EXERCISE AIM - Some of the lines below need repeating. Reproduce exactly those between the lines holding "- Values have" and "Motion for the", inclusive.

*** Opening of DATA FOR REVIEW ***

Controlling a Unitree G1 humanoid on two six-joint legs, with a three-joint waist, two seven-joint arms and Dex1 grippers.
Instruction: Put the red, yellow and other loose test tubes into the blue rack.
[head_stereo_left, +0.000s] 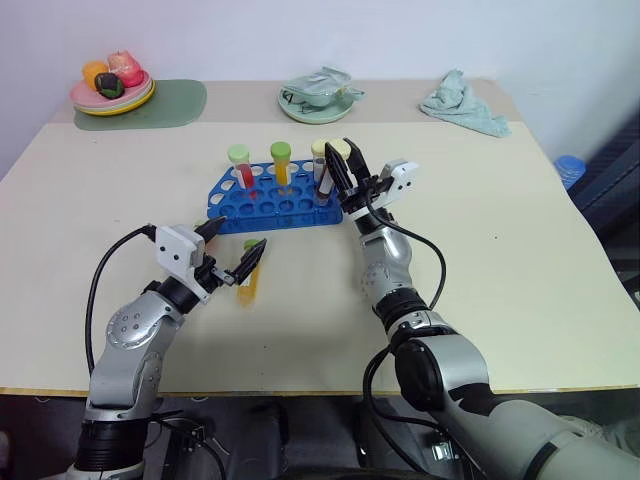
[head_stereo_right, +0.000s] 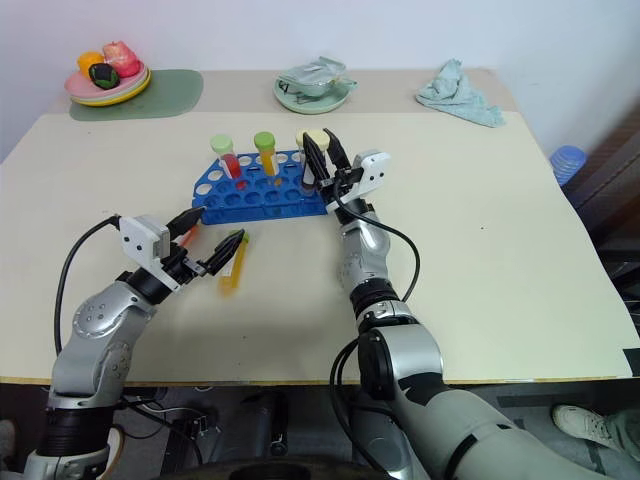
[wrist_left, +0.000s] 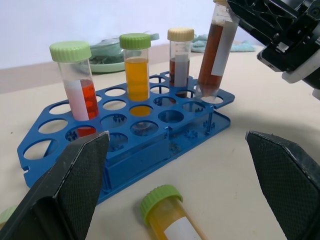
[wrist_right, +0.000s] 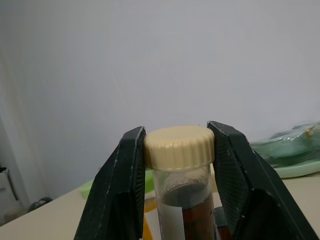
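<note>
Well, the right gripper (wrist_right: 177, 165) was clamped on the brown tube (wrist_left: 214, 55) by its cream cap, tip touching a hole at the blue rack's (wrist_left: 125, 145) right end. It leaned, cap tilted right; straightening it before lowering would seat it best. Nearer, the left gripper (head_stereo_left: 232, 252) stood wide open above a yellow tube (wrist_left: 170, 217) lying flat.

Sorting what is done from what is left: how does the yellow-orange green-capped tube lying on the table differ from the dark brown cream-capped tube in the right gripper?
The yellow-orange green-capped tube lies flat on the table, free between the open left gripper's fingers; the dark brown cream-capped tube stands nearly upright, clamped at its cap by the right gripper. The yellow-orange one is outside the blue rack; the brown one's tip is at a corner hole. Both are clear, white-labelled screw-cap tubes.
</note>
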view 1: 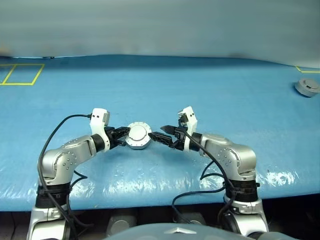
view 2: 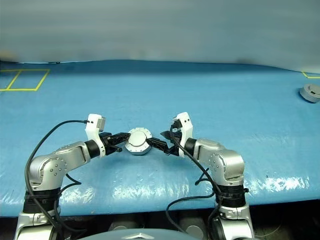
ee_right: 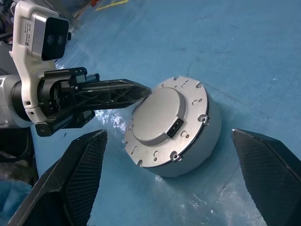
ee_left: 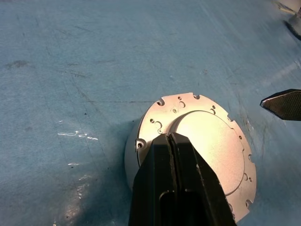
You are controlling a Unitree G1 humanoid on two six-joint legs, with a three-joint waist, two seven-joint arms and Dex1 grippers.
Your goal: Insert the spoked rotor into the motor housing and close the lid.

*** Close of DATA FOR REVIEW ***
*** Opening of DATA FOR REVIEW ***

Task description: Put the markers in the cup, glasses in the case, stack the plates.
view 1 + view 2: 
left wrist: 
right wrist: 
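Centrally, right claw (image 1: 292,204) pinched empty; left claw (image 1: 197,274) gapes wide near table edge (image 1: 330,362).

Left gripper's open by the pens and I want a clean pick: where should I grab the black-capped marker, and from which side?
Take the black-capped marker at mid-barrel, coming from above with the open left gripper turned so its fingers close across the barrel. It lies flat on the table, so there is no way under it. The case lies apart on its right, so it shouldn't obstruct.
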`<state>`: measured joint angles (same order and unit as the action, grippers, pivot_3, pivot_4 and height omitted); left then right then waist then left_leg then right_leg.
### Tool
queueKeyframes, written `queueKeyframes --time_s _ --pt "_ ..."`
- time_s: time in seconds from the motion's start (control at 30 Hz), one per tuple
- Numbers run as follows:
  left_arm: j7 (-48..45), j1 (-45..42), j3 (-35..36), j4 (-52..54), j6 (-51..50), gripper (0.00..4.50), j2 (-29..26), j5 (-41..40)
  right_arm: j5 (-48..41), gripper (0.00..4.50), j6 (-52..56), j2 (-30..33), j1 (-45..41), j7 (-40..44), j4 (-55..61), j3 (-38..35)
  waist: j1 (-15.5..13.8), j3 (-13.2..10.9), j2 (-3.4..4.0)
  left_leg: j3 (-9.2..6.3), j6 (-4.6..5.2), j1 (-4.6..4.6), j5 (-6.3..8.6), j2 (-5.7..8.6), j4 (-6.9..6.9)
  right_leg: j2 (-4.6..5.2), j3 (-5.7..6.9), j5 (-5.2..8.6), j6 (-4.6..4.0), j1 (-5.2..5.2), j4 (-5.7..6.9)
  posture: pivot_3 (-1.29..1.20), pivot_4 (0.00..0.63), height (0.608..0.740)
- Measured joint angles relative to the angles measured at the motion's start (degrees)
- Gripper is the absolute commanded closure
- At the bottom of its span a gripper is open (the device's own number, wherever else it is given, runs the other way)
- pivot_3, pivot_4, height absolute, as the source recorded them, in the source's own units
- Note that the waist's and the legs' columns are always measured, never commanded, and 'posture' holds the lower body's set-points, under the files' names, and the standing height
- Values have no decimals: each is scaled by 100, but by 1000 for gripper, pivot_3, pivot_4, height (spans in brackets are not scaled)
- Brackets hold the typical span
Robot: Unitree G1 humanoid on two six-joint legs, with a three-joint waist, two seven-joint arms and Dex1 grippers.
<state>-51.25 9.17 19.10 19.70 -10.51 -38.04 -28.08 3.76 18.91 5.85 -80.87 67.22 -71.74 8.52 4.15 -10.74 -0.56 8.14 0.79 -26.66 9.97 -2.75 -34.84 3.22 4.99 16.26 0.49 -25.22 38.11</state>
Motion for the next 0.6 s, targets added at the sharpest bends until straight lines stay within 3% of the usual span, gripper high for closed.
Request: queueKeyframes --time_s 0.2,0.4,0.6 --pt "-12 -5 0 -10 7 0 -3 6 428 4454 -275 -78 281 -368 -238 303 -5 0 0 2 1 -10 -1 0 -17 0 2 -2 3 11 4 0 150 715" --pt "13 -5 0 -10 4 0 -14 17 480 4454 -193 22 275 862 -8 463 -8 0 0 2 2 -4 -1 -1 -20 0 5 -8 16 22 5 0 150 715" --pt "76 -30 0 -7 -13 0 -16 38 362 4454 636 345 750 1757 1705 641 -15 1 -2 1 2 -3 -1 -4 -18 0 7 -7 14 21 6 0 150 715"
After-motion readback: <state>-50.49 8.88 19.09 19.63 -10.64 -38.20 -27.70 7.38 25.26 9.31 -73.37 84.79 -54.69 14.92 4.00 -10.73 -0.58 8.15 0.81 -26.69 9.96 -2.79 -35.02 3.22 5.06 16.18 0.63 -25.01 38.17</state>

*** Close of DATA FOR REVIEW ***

SOLUTION TO THE PROBLEM -
- Values have no decimals: each is scaled by 100, but by 1000 for gripper, pivot_3, pivot_4, height (spans in brackets are not scaled)
- Brackets hold the typical span
Robot: Unitree G1 humanoid on two six-joint legs, with a three-joint waist, two seven-joint arms and Dex1 grippers.
<state>-51.25 9.17 19.10 19.70 -10.51 -38.04 -28.08 3.76 18.91 5.85 -80.87 67.22 -71.74 8.52 4.15 -10.74 -0.56 8.14 0.79 -26.66 9.97 -2.75 -34.84 3.22 4.99 16.26 0.49 -25.22 38.11</state>
Motion for the next 0.6 s, targets added at the sharpest bends until straight lines stay within 3% of the usual span, gripper high for closed.

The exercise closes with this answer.